Thursday, July 10, 2014

Watching A Garden Grow

For this, our second full summer in Bozeman, I cultivated and planted a vegetable garden. Last year I experimented a bit, planting tomatoes and peppers in rock garden beds alongside our garage. I was concerned the growing season might not be long enough to produce a viable crop. We blogged:
Last spring I was concerned whether it would be worthwhile to start a Montana tomato garden. With a cold start to spring and May snows I dared not plant tomatoes until about the tenth of June. I knew the number of days with prime tomato vine growing weather (85 degree highs and up) would be limited and I could only hope that lengthy mid-summer daylight cycles would make up for less than ideal temperatures. When I shopped for bedding plants at the garden store I looked for vines with short growing cycles. I found a Park's Whopper hybrid advertised for 65 days to maturity. I planted and caged but 2 plants, pairing them with a set of sweet pepper bushes, and hoped for the best.

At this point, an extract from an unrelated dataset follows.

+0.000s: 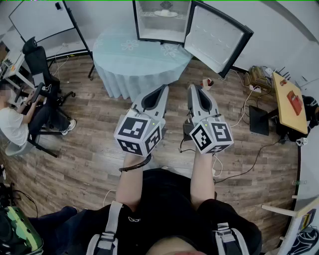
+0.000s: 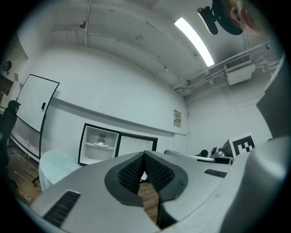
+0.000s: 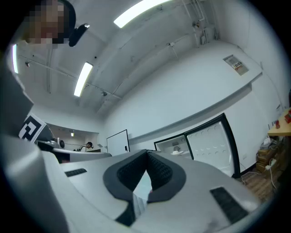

Sure enough, our first ripe tomatoes came in during late August. We sliced the first to garnish grilled bison burgers, cubed others to mix in garden salads, and ate several separately as plump, succulent side dishes. Mmmmm. The peppers were slower to come around, but by September 1 we had a few. And soon enough we had too many tomatoes. Cue the spaghetti sauce brigade.
So this year I set out to create an actual raised bed and started plants from seed indoors -- warm weather vegetables, including tomatoes, peppers, broccoli and acorn squash, plus basil. 

I bought a dozen timbers at Home Depot to border the bed. Inside the timbers I laid down the organic kitchen waste we had composted throughout the last year. I put down layers of newspaper and grass clippings and used grass clippings (a kindly neighbor who de-thatches his lawn and bags his early season mower clippings contributed) to mulch and protect transplants. I put down a layer of topsoil on about half the area to give a first year medium for direct seed planting, which included radishes, bunching onions, carrots and lettuce. 

In mid-May I looked at the long-range weather forecast. It called for temperate conditions. So I gambled on no late season frost and transplanted most of the warm weather vegetables around May 20th. We were rewarded by a few late May days where temperatures rose above 80. Cooler weather waited until June (Bozeman June temperatures never cracked 80) when cooler than normal days meant overnight lows in the 40s and upper 30s, not a killing frost like what frequently happens in May. 

Here is the raised garden bed today.



I've made plenty of salads with garden lettuce, garnished by freshly picked radishes. In the next week or two we should have a bumper crop of broccoli, which the kids and their mom love to eat.



The chives have filled out considerable in their second full year and make a great garnish on all manner of dishes. I planted oregano (also a perennial) next to the chives early last week and look forward to fresh garden grown herb later this fall and throughout most of 2015.




Above are a couple of garlic plants. We will get a better and more abundant crop next year because we will be able to plant cloves into our raised garden bed this fall.

We'll finish up with pictures of some of our perennial flowers. The dianthus came back particularly strong and have given our property bright bursts of color all around.






With this year's tomatoes, peppers, onions, chives, basil and garlic we are looking forward to making fully homegrown tomato sauce in the fall. Yum, yum, fresh and fragrant.